Trade Descriptions Act 1968



Trade Descriptions Act 1968

1968 CHAPTER 29

An Act to replace the Merchandise Marks Acts 1887 to 1953 by fresh provisions prohibiting misdescriptions of goods, services, accommodation and facilities provided in the course of trade; to prohibit false or misleading indications as to the price of goods; to confer power to require information or instructions relating to goods to be marked on or to accompany the goods or to be included in advertisements; to prohibit the unauthorised use of devices or emblems signifying royal awards; to enable the Parliament of Northern Ireland to make laws relating to merchandise marks; and for purposes connected with those matters.

[30th May 1968]

Be it enacted by the Queen's most Excellent Majesty, by and with the advice and consent of the Lords Spiritual and Temporal, and Commons, in this present Parliament assembled, and by the authority of the same, as follows:—

Prohibition of false trade descriptions

Prohibition of false trade descriptions

S-1 Prohibition of false trade descriptions.

1 Prohibition of false trade descriptions.

(1) Any person who, in the course of a trade or business,—

(a ) applies a false trade description to any goods; or

(b ) supplies or offers to supply any goods to which a false trade description is applied;

shall, subject to the provisions of this Act, be guilty of an offence.

(2) Sections 2 to 6 of this Act shall have effect for the purposes of this section and for the interpretation of expressions used in this section, wherever they occur in this Act.

S-2 Trade description.

2 Trade description.

(1) A trade description is an indication, direct or indirect, and by whatever means given, of any of the following matters with respect to any goods or parts of goods, that is to say—

(a ) quantity, size or gauge;

(b ) method of manufacture, production, processing or re-conditioning;

(c ) composition;

(d ) fitness for purpose, strength, performance, behaviour or accuracy;

(e ) any physical characteristics not included in the preceding paragraphs;

(f ) testing by any person and results thereof;

(g ) approval by any person or conformity with a type approved by any person;

(h ) place or date of manufacture, production, processing or reconditioning;

(i ) person by whom manufactured, produced, processed or reconditioned;

(j ) other history, including previous ownership or use.

(2) The matters specified in subsection (1) of this section shall be taken—

(a ) in relation to any animal, to include sex, breed or cross, fertility and soundness;

(b ) in relation to any semen, to include the identity and characteristics of the animal from which it was taken and measure of dilution.

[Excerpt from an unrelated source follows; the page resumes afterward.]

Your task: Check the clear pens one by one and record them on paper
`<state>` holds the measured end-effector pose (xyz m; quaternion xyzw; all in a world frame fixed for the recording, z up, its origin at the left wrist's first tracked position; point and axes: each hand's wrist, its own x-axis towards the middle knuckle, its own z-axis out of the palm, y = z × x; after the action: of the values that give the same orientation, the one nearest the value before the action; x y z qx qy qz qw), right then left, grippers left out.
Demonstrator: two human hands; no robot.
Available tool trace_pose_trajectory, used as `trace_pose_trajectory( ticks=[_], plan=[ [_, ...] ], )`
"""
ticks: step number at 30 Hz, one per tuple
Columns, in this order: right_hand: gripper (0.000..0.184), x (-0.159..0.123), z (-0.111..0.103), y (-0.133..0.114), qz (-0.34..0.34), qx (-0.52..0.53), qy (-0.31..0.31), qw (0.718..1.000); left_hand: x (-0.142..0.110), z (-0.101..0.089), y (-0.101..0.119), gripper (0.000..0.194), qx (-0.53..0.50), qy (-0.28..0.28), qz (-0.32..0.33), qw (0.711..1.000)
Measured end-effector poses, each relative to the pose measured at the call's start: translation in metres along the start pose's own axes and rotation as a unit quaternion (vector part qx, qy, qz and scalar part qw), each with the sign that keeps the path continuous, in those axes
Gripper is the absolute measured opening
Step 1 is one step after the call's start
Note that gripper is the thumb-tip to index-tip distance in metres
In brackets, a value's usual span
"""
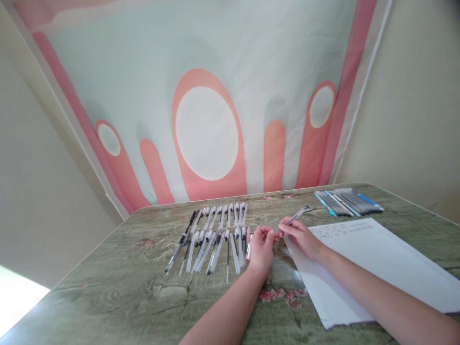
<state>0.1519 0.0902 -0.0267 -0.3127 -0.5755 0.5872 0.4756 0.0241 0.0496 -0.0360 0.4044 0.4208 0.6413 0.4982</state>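
My right hand [301,238] is closed round a slim clear pen [296,214], whose dark end points up and to the right. The other end of the pen runs down between the fingertips of both hands. My left hand [261,249] is pinched shut just beside it; what its fingers hold is hidden. Left of that hand lie two rows of pens, the back row [222,216] and the front row [212,251], mostly clear barrels with white or black parts. A pink pen [248,243] lies close against my left hand.
A large white paper sheet [388,258] with handwriting along its top lies under my right forearm. Beyond it is a flat group of grey and blue pens [348,201]. The wood-patterned table [118,287] reaches a wall with a pink and pale-green hanging [251,57].
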Motion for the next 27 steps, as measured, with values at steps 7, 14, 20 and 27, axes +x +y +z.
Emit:
trace_pose_trajectory(
  ticks=[7, 14, 20, 27],
  plan=[
    [0.018, 0.003, -0.003, 0.006, 0.034, 0.053, 0.017, 0.998, 0.004, -0.004, -0.003, 0.028, -0.042, -0.018, -0.051, 0.998],
    [0.018, 0.003, -0.003, 0.003, 0.044, 0.099, 0.018, 0.994, 0.001, -0.001, 0.004, 0.029, -0.062, -0.056, -0.08, 0.993],
    [0.015, 0.002, -0.002, 0.002, 0.042, 0.111, 0.007, 0.993, 0.001, 0.0, 0.009, 0.03, -0.109, -0.067, -0.114, 0.985],
    [0.017, 0.001, -0.001, -0.002, 0.042, 0.111, -0.002, 0.993, 0.0, -0.002, 0.01, 0.025, -0.157, -0.097, -0.129, 0.974]
  ],
)
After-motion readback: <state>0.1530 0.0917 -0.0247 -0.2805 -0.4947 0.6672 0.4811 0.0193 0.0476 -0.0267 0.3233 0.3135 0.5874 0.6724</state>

(3) In this section ‘quantity’ includes length, width, height, area, volume, capacity, weight and number.

(4) Notwithstanding anything in the preceding provisions of this section, the following shall be deemed not to be trade descriptions, that is to say, any description or mark applied in pursuance of—

(a ) the Seeds Act 1920 ;

(b ) section 2 of the Agricultural Produce (Grading and Marking) Act 1928 (as amended by the Agricultural Produce (Grading and Marking) Amendment Act 1931 ) or any corresponding enactment of the Parliament of Northern Ireland;

(c ) the Plant Varieties and Seeds Act 1964 ;

(d ) the Agriculture and Horticulture Act 1964 ;

(e ) the Seeds Act (Northern Ireland) 1965 ;

(f ) the Horticulture Act (Northern Ireland) 1966 ;

any description applied in pursuance of the Fertilisers and Feeding Stuffs Act 1926 to an article included in the first column of Schedule 1 to that Act, and any mark prescribed by a system of classification compiled under section 5 of the Agriculture Act 1967 .

(5) Notwithstanding anything in the preceding provisions of this section, where provision is made under the Food and Drugs Act 1955 , the Food and Drugs (Scotland) Act 1956 or the Food and Drugs Act (Northern Ireland) 1958 prohibiting the application of a description except to goods in the case of which the requirements specified in that provision are complied with, that description, when applied to such goods, shall be deemed not to be a trade description.

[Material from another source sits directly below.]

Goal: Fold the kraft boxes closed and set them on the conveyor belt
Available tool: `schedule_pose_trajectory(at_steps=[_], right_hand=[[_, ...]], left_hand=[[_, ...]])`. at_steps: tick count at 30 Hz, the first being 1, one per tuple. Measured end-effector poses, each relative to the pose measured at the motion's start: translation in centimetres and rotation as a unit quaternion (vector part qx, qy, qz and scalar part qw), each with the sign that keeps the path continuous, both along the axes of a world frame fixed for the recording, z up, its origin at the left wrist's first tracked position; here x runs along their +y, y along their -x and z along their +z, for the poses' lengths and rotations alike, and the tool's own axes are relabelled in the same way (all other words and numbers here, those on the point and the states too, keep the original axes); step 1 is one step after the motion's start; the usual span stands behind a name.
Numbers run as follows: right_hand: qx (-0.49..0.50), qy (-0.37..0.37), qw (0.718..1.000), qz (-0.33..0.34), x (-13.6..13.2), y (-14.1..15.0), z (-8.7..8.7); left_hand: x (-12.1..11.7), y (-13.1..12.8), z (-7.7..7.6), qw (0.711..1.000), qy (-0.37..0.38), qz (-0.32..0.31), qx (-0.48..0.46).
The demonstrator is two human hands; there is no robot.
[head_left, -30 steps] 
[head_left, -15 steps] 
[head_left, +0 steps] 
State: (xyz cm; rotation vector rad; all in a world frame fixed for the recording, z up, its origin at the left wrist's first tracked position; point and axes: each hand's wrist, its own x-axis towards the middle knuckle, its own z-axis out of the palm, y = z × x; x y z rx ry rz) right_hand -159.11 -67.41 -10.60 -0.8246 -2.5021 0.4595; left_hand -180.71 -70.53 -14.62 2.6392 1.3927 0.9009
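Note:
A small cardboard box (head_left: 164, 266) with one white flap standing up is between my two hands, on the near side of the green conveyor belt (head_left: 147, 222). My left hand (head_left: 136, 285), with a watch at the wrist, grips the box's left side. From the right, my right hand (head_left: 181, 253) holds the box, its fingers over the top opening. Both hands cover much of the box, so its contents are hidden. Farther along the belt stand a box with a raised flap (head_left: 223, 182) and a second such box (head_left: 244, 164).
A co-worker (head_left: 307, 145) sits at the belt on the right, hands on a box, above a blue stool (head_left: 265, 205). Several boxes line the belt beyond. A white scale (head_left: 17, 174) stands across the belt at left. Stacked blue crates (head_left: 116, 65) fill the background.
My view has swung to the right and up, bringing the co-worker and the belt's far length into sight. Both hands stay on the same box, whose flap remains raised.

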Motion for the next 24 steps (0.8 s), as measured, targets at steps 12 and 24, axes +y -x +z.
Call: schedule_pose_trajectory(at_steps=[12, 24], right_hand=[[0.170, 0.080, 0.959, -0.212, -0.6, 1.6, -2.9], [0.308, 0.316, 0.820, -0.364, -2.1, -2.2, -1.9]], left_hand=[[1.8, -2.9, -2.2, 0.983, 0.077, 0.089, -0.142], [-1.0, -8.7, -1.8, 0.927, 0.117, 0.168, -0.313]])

S-3 False trade description.

3 False trade description.

(1) A false trade description is a trade description which is false to a material degree.

(2) A trade description which, though not false, is misleading, that is to say, likely to be taken for such an indication of any of the matters specified in section 2 of this Act as would be false to a material degree, shall be deemed to be a false trade description.

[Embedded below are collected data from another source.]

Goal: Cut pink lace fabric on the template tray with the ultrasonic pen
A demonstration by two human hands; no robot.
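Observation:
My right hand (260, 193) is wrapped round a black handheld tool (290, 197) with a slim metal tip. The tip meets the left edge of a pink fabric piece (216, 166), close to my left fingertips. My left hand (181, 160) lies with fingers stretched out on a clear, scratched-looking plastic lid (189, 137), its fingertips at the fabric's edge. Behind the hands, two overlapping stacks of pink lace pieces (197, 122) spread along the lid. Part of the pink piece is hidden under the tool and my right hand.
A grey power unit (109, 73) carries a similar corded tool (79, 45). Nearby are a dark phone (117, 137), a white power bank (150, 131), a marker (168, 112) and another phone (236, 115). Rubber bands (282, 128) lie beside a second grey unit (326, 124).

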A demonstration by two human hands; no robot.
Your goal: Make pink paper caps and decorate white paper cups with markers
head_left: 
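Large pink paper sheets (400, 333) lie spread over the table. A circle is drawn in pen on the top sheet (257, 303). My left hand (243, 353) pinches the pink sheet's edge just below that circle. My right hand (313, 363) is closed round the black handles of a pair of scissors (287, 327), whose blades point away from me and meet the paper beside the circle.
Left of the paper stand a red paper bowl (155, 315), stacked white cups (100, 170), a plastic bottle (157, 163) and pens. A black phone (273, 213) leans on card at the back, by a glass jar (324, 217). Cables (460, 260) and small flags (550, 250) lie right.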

(3) Anything which, though not a trade description, is likely to be taken for an indication of any of those matters and, as such an indication, would be false to a material degree, shall be deemed to be a false trade description.

(4) A false indication, or anything likely to be taken as an indication which would be false, that any goods comply with a standard specified or recognised by any person or implied by the approval of any person shall be deemed to be a false trade description, if there is no such person or no standard so specified, recognised or implied.

S-4 Applying a trade description to goods.

4 Applying a trade description to goods.

(1) A person applies a trade description to goods if he—

(a ) affixes or annexes it to or in any manner marks it on or incorporates it with—

(i) the goods themselves, or

(ii) anything in, on or with which the goods are supplied; or

(b ) places the goods in, on or with anything which the trade description has been affixed or annexed to, marked on or incorporated with, or places any such thing with the goods; or

(c ) uses the trade description in any manner likely to be taken as referring to the goods.

(2) An oral statement may amount to the use of a trade description.

(3) Where goods are supplied in pursuance of a request in which a trade description is used and the circumstances are such as to make it reasonable to infer that the goods are supplied as goods corresponding to that trade description, the person supplying the goods shall be deemed to have applied that trade description to the goods.

S-5 Trade descriptions used in advertisements.

5 Trade descriptions used in advertisements.

(1) The following provisions of this section shall have effect where in an advertisement a trade description is used in relation to any class of goods.

(2) The trade description shall be taken as referring to all goods of the class, whether or not in existence at the time the advertisement is published—

(a ) for the purpose of determining whether an offence has been committed under paragraph (a ) of section 1(1) of this Act; and

(b ) where goods of the class are supplied or offered to be supplied by a person publishing or displaying the advertisement, also for the purpose of determining whether an offence has been committed under paragraph (b ) of the said section 1(1).

(3) In determining for the purposes of this section whether any goods are of a class to which a trade description used in an advertisement relates regard shall be had not only to the form and content of the advertisement but also to the time, place, manner and frequency of its publication and all other matters making it likely or unlikely that a person to whom the goods are supplied would think of the goods as belonging to the class in relation to which the trade description is used in the advertisement.

S-6 Offer to supply.

6 Offer to supply.

6. A person exposing goods for supply or having goods in his possession for supply shall be deemed to offer to supply them.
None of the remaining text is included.